* **REQUIRED WORK**: The data should be printed in full, character for character.

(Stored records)
◆ ◆ ◆
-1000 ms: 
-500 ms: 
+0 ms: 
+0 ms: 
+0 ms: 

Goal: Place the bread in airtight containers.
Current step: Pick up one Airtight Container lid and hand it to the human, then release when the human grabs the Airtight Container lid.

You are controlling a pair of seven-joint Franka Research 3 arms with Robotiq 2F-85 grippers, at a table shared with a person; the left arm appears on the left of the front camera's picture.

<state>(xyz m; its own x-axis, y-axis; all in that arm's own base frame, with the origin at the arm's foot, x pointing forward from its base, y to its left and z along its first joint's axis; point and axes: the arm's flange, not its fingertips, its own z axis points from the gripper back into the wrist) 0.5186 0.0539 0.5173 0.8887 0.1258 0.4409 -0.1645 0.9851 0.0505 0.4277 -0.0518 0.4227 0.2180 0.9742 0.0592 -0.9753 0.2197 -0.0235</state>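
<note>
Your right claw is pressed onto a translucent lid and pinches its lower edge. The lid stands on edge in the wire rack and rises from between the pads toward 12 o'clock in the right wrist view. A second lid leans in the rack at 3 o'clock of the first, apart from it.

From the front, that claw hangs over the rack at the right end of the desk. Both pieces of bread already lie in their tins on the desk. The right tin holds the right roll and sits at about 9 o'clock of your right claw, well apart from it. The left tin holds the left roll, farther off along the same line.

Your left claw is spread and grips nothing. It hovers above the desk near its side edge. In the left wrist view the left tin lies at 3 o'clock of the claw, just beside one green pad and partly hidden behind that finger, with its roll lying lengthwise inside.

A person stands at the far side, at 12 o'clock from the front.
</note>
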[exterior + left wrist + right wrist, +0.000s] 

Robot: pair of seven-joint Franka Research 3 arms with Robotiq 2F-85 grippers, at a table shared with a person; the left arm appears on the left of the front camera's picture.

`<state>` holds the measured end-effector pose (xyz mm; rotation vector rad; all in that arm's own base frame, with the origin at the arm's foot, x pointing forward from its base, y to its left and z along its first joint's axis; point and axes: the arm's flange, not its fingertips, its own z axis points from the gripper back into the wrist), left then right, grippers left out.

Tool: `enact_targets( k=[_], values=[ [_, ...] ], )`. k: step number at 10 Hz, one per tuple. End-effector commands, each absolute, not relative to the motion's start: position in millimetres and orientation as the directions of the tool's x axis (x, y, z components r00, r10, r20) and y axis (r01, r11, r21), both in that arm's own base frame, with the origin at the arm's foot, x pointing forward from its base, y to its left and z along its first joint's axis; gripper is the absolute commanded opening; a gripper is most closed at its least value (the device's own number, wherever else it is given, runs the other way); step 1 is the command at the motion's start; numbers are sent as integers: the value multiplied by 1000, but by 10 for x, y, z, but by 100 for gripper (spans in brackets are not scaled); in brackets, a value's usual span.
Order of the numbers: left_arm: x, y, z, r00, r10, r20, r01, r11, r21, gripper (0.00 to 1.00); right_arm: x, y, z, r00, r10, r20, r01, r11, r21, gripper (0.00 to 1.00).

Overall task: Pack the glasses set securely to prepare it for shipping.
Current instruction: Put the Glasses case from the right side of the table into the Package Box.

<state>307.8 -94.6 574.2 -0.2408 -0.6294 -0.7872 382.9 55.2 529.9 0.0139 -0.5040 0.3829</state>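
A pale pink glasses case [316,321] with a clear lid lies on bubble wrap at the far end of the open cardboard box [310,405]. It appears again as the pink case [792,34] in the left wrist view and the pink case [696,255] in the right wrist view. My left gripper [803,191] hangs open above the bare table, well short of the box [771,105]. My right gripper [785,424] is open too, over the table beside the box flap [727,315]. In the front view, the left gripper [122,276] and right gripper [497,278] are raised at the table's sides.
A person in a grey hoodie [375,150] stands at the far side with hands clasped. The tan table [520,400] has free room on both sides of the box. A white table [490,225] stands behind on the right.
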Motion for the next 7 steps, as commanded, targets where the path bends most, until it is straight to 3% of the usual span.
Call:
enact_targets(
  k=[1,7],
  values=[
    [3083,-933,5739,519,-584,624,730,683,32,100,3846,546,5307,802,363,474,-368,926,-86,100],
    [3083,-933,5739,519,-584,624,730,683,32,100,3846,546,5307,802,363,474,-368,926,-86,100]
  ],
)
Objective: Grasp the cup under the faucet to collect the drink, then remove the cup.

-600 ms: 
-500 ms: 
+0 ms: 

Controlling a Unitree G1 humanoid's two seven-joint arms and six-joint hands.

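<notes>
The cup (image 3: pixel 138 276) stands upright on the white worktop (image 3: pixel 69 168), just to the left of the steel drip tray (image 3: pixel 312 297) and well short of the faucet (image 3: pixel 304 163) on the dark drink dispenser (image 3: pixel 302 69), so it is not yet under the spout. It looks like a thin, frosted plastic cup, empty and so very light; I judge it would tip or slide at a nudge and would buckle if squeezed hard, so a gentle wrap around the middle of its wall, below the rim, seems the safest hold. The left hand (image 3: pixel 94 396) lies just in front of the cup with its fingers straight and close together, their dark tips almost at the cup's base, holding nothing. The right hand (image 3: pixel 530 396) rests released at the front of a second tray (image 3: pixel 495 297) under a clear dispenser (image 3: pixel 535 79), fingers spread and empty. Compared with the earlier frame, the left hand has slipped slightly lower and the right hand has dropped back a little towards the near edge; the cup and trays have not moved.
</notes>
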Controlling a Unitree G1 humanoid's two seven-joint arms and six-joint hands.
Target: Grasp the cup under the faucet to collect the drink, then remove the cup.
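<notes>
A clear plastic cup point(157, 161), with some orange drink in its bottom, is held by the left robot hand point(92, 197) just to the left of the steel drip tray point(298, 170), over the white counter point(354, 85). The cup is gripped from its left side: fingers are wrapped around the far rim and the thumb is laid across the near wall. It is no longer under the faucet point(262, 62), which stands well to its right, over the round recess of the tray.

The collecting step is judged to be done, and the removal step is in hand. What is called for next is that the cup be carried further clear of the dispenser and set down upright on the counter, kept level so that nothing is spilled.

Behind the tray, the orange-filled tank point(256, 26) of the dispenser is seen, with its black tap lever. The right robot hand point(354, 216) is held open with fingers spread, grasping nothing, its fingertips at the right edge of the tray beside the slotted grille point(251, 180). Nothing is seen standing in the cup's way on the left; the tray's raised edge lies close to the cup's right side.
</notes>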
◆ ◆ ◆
* **ANSWER AREA**:
-1000 ms: 
-500 ms: 
+0 ms: 
+0 ms: 
+0 ms: 

Goal: Place the bread in airtight containers.
Current step: Pick up one Airtight Container lid and hand it to the human, then release when the human grabs the Airtight Container lid.

You are controlling a pair of seven-joint Franka Research 3 arms with Robotiq 2F-85 grippers, at a table shared with a person; the left arm appears on the left of the front camera's picture.

<state>(xyz m; its own x-axis, y-axis; all in that arm's own base frame, with the origin at the arm's foot, x pointing forward from its base, y to its left and z along its first joint's axis; point and axes: the arm's flange, not its fingertips, its own z axis points from the gripper back into the wrist) 0.5186 0.0539 0.5173 0.8887 0.1258 0.4409 -0.1645 0.9851 0.0505 0.4277 -0.0518 0.4227 0.2180 0.9742 0.0592 -0.9753 0.2197 -0.0235</state>
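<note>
Your right claw is pressed onto a translucent lid and pinches its lower edge. The lid stands on edge in the wire rack and rises from between the pads toward 12 o'clock in the right wrist view. A second lid leans in the rack at 3 o'clock of the first, apart from it.

From the front, that claw hangs over the rack at the right end of the desk. Both pieces of bread already lie in their tins on the desk. The right tin holds the right roll and sits at about 9 o'clock of your right claw, well apart from it. The left tin holds the left roll, farther off along the same line.

Your left claw is spread and grips nothing. It hovers above the desk near its side edge. In the left wrist view the left tin lies at 3 o'clock of the claw, just beside one green pad and partly hidden behind that finger, with its roll lying lengthwise inside.

A person stands at the far side, at 12 o'clock from the front.
</note>
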[exterior + left wrist + right wrist, +0.000s] 

Robot: pair of seven-joint Franka Research 3 arms with Robotiq 2F-85 grippers, at a table shared with a person; the left arm appears on the left of the front camera's picture.

`<state>` holds the measured end-effector pose (xyz mm; rotation vector rad; all in that arm's own base frame, with the origin at the arm's foot, x pointing forward from its base, y to its left and z along its first joint's axis; point and axes: the arm's flange, not its fingertips, its own z axis points from the gripper back into the wrist), left then right, grippers left out.

Tool: `enact_targets( k=[_], values=[ [_, ...] ], )`. k: step number at 10 Hz, one per tuple. End-effector commands, each absolute, not relative to the motion's start: position in millimetres and orientation as the directions of the tool's x axis (x, y, z components r00, r10, r20) and y axis (r01, r11, r21), both in that arm's own base frame, with the origin at the arm's foot, x pointing forward from its base, y to its left and z along its first joint's axis; gripper is the absolute commanded opening; a gripper is most closed at its least value (the device's own number, wherever else it is given, runs the other way); step 1 is the command at the motion's start; numbers are sent as integers: the value multiplied by 1000, but by 10 for x, y, z, but by 100 for gripper (spans in brackets are not scaled); in brackets, a value's usual span.
Order of the numbers: left_arm: x, y, z, r00, r10, r20, r01, r11, r21, gripper (0.00 to 1.00); right_arm: x, y, z, r00, r10, r20, r01, r11, r21, gripper (0.00 to 1.00).

Overall task: Pack the glasses set securely to prepare it for shipping.
Current instruction: Put the Glasses case from the right side of the table into the Package Box.

<state>307.8 -94.6 574.2 -0.2408 -0.6294 -0.7872 382.9 55.2 529.9 0.0139 -0.5040 0.3829</state>
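A pale pink glasses case [316,321] with a clear lid lies on bubble wrap at the far end of the open cardboard box [310,405]. It appears again as the pink case [792,34] in the left wrist view and the pink case [696,255] in the right wrist view. My left gripper [803,191] hangs open above the bare table, well short of the box [771,105]. My right gripper [785,424] is open too, over the table beside the box flap [727,315]. In the front view, the left gripper [122,276] and right gripper [497,278] are raised at the table's sides.
A person in a grey hoodie [375,150] stands at the far side with hands clasped. The tan table [520,400] has free room on both sides of the box. A white table [490,225] stands behind on the right.
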Motion for the next 7 steps, as commanded, targets where the path bends most, until it is straight to 3% of the usual span.
Call:
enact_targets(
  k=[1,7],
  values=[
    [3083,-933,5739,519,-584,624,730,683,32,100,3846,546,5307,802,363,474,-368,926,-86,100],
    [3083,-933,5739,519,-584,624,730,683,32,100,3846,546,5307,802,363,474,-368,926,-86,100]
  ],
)
Objective: Grasp the cup under the faucet to collect the drink, then remove the cup.

-600 ms: 
-500 ms: 
+0 ms: 

Controlling a Unitree G1 humanoid's two seven-joint arms and six-joint hands.

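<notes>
The cup (image 3: pixel 138 276) stands upright on the white worktop (image 3: pixel 69 168), just to the left of the steel drip tray (image 3: pixel 312 297) and well short of the faucet (image 3: pixel 304 163) on the dark drink dispenser (image 3: pixel 302 69), so it is not yet under the spout. It looks like a thin, frosted plastic cup, empty and so very light; I judge it would tip or slide at a nudge and would buckle if squeezed hard, so a gentle wrap around the middle of its wall, below the rim, seems the safest hold. The left hand (image 3: pixel 94 396) lies just in front of the cup with its fingers straight and close together, their dark tips almost at the cup's base, holding nothing. The right hand (image 3: pixel 530 396) rests released at the front of a second tray (image 3: pixel 495 297) under a clear dispenser (image 3: pixel 535 79), fingers spread and empty. Compared with the earlier frame, the left hand has slipped slightly lower and the right hand has dropped back a little towards the near edge; the cup and trays have not moved.
</notes>
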Controlling a Unitree G1 humanoid's two seven-joint arms and six-joint hands.
Target: Grasp the cup under the faucet to collect the drink, then remove the cup.
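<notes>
A clear plastic cup point(157, 161), with some orange drink in its bottom, is held by the left robot hand point(92, 197) just to the left of the steel drip tray point(298, 170), over the white counter point(354, 85). The cup is gripped from its left side: fingers are wrapped around the far rim and the thumb is laid across the near wall. It is no longer under the faucet point(262, 62), which stands well to its right, over the round recess of the tray.

The collecting step is judged to be done, and the removal step is in hand. What is called for next is that the cup be carried further clear of the dispenser and set down upright on the counter, kept level so that nothing is spilled.

Behind the tray, the orange-filled tank point(256, 26) of the dispenser is seen, with its black tap lever. The right robot hand point(354, 216) is held open with fingers spread, grasping nothing, its fingertips at the right edge of the tray beside the slotted grille point(251, 180). Nothing is seen standing in the cup's way on the left; the tray's raised edge lies close to the cup's right side.
</notes>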

Above is the complete output.